YOUR TASK>
Scan the records below for the line with "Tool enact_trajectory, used" and the line with "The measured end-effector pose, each". Repeat those two lines and every line between them exactly, and nothing else.

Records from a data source
* * *

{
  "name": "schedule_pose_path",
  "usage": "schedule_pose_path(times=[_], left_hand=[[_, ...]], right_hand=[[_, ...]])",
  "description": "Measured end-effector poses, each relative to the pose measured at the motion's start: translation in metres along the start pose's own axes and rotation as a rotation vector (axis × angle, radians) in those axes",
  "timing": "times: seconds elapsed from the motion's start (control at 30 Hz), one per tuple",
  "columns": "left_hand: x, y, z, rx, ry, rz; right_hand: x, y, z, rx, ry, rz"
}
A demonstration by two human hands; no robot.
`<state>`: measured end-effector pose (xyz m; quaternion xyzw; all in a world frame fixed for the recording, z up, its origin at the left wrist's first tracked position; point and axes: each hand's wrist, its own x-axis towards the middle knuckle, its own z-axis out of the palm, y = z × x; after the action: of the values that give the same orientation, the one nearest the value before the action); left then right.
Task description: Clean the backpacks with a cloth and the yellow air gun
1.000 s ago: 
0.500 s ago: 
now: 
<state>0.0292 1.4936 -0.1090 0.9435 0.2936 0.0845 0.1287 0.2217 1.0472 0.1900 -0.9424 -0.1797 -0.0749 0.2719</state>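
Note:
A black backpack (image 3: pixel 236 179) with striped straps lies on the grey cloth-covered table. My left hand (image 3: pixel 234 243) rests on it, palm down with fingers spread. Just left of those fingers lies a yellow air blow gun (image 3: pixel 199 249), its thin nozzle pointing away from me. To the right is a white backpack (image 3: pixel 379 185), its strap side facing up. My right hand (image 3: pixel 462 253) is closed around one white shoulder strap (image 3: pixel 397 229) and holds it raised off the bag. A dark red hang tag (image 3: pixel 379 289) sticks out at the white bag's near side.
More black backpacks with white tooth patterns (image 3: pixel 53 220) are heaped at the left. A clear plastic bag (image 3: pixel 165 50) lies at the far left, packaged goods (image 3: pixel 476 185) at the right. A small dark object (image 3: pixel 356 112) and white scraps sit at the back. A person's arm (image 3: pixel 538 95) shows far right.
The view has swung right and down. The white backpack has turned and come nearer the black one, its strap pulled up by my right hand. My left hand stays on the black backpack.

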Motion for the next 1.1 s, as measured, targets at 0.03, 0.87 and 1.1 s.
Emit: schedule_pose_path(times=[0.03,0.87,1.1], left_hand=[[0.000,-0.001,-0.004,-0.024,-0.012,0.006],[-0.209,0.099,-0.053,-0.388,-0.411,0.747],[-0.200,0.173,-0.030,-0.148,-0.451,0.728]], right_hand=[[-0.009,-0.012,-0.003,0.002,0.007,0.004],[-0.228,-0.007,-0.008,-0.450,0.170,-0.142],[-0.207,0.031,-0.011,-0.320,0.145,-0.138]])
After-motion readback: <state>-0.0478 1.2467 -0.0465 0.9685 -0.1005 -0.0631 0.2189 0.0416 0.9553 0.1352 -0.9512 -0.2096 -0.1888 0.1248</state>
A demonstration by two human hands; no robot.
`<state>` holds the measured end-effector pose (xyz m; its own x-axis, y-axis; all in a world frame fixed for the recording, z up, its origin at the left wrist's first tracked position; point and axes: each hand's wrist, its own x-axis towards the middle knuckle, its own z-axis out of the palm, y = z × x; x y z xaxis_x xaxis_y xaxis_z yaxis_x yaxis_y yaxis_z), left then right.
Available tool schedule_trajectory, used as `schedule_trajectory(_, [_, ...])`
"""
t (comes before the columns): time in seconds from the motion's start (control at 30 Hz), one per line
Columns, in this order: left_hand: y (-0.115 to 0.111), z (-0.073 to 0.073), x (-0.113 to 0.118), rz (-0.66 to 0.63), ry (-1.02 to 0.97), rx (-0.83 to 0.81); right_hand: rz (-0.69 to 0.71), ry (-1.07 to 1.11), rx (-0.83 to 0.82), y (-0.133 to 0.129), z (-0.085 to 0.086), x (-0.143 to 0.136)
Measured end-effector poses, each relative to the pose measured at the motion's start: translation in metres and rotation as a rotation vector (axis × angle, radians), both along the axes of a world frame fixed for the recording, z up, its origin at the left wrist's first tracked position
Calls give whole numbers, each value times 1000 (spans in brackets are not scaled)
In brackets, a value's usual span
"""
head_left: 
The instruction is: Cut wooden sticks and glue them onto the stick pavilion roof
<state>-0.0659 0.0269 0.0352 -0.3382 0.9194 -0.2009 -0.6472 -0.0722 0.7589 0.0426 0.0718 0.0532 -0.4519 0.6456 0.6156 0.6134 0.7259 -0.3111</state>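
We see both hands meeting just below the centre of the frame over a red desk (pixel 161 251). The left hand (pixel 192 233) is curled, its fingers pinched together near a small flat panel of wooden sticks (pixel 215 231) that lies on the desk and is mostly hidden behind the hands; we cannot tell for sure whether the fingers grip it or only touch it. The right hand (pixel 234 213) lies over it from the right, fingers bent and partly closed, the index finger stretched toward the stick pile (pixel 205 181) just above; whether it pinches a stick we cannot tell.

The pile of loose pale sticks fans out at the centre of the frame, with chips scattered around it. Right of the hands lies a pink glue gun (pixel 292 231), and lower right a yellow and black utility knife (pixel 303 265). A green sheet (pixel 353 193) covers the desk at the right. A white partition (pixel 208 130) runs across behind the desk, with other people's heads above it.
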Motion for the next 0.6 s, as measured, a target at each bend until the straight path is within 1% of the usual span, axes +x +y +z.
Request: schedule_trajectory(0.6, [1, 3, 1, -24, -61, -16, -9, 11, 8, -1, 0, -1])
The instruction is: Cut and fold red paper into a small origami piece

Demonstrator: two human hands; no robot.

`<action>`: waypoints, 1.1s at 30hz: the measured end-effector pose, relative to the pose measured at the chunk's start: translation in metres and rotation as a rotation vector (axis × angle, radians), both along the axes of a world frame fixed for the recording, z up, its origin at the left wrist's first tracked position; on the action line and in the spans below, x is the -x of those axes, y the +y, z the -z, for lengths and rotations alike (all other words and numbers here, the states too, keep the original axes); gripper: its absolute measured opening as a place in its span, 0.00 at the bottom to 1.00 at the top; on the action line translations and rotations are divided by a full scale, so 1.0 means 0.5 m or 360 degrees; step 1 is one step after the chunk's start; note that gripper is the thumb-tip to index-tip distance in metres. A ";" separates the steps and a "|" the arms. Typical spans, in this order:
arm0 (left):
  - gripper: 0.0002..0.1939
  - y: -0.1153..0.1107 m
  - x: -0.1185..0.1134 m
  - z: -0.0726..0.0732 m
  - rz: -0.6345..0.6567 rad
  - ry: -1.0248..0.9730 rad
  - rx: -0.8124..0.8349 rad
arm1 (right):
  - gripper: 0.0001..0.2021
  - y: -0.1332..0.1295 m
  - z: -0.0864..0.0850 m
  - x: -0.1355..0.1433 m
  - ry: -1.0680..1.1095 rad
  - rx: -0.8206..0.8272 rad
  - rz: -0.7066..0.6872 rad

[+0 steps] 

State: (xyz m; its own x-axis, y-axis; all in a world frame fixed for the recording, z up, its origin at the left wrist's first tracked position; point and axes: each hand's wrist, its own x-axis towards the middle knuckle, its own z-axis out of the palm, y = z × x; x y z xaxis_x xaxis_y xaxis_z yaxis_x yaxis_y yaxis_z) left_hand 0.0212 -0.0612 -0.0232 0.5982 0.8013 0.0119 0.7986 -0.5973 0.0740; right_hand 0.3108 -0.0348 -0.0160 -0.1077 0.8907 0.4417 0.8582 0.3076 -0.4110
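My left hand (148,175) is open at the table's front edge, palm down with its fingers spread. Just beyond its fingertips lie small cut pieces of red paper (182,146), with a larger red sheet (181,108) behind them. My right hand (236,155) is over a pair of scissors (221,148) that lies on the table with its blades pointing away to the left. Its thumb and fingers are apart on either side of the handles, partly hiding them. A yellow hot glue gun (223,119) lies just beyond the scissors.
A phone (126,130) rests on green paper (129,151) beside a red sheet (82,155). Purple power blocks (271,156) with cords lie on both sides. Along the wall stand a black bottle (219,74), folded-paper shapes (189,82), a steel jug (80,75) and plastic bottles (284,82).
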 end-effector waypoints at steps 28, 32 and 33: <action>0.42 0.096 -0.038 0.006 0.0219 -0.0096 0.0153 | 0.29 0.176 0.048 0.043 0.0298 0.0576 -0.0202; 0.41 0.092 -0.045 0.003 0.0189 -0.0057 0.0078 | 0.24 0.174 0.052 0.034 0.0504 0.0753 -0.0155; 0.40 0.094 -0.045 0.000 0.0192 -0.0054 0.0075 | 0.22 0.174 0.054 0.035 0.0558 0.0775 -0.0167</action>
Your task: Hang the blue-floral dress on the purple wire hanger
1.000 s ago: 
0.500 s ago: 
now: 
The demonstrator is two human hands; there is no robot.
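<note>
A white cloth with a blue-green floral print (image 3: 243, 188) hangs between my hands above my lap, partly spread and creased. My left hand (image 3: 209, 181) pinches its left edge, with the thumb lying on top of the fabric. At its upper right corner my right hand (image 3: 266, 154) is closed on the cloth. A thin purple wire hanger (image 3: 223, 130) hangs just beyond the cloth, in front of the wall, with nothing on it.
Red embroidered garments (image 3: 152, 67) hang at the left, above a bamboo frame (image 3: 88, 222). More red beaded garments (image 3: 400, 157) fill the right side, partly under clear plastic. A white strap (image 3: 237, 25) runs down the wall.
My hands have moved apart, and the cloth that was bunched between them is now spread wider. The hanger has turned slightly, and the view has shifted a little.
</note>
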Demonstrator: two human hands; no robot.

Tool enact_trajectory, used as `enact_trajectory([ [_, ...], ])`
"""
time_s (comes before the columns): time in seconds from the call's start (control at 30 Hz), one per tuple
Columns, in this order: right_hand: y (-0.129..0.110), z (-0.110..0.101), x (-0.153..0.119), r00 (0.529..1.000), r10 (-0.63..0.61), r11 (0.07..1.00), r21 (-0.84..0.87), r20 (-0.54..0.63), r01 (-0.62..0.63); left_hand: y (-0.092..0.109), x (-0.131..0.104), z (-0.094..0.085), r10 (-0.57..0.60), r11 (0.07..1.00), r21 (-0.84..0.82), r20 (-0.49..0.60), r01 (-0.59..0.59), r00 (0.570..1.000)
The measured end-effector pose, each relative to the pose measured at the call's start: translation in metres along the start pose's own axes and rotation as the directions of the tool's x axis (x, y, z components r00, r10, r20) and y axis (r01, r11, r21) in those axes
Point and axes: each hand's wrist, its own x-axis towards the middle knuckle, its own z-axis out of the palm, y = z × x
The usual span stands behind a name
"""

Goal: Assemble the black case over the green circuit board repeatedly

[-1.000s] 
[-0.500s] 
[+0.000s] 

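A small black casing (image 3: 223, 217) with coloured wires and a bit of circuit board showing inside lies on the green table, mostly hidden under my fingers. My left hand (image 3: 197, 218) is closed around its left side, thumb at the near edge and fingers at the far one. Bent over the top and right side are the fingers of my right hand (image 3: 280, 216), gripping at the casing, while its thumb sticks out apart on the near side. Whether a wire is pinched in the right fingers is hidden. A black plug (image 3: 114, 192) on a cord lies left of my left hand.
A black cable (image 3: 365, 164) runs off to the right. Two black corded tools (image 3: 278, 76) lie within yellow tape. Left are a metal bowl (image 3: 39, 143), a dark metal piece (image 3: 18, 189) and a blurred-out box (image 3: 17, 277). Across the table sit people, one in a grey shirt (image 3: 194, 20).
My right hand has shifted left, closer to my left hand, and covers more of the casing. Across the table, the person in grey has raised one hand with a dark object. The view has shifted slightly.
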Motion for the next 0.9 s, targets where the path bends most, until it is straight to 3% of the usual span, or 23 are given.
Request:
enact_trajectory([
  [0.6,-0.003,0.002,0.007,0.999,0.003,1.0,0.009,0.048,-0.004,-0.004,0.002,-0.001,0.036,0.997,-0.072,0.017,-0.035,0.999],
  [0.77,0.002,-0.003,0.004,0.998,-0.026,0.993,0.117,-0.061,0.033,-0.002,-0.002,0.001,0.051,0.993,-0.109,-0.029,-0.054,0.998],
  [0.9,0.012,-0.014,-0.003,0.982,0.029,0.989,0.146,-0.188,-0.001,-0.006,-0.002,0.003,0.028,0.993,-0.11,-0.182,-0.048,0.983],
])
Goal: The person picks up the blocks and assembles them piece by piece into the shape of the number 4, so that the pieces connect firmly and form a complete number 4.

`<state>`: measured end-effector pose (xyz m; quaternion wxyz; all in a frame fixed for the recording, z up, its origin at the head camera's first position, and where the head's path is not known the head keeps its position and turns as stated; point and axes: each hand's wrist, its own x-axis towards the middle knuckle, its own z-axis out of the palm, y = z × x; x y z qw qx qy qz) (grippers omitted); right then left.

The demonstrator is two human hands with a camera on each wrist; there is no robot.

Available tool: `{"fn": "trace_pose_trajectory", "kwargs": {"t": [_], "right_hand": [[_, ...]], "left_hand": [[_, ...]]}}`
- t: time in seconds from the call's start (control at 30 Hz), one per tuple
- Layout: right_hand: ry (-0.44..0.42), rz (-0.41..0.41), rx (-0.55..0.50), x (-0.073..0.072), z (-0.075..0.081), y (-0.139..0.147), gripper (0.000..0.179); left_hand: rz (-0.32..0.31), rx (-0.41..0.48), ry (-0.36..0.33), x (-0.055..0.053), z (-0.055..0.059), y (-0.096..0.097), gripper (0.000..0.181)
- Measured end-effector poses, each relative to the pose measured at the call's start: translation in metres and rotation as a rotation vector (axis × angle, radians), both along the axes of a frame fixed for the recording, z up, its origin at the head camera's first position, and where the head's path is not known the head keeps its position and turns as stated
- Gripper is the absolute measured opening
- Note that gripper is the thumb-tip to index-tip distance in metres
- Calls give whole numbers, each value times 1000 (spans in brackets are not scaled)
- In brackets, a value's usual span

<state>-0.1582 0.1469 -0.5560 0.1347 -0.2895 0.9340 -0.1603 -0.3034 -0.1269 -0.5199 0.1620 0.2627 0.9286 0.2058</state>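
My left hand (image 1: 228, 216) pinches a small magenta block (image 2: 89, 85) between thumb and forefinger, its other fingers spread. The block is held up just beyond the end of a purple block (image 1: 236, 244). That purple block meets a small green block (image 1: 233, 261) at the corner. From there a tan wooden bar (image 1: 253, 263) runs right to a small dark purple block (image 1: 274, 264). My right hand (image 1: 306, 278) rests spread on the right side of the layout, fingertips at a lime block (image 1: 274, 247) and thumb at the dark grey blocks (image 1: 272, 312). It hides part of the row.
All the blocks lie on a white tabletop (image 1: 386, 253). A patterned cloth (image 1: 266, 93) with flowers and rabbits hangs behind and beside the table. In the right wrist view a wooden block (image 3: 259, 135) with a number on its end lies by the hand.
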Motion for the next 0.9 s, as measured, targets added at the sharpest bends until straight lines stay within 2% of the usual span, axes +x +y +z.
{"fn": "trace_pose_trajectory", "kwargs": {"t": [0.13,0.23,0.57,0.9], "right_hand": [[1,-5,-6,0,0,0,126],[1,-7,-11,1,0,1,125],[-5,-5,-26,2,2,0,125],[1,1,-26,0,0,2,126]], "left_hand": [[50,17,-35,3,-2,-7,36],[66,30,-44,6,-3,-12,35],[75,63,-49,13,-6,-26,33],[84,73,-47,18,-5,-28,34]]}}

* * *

SOLUTION TO THIS EXERCISE>
Tool enact_trajectory, used as `enact_trajectory([ [_, ...], ])`
"""
time_s (comes before the columns): time in seconds from the call's start (control at 30 Hz), one per tuple
Columns, in this order: right_hand: y (-0.129..0.110), z (-0.110..0.101), x (-0.153..0.119), r00 (0.529..1.000), r10 (-0.63..0.61), r11 (0.07..1.00), r21 (-0.84..0.87), r20 (-0.54..0.63), r01 (-0.62..0.63); left_hand: y (-0.092..0.109), x (-0.131..0.104), z (-0.094..0.085), r10 (-0.57..0.60), r11 (0.07..1.00), r21 (-0.84..0.82), r20 (-0.49..0.60), r01 (-0.59..0.59), r00 (0.570..1.000)
The measured end-effector pose, each relative to the pose measured at the call's start: translation in metres along the start pose's own axes and rotation as the directions of the tool's x axis (x, y, z components r00, r10, r20) and y axis (r01, r11, r21) in those axes

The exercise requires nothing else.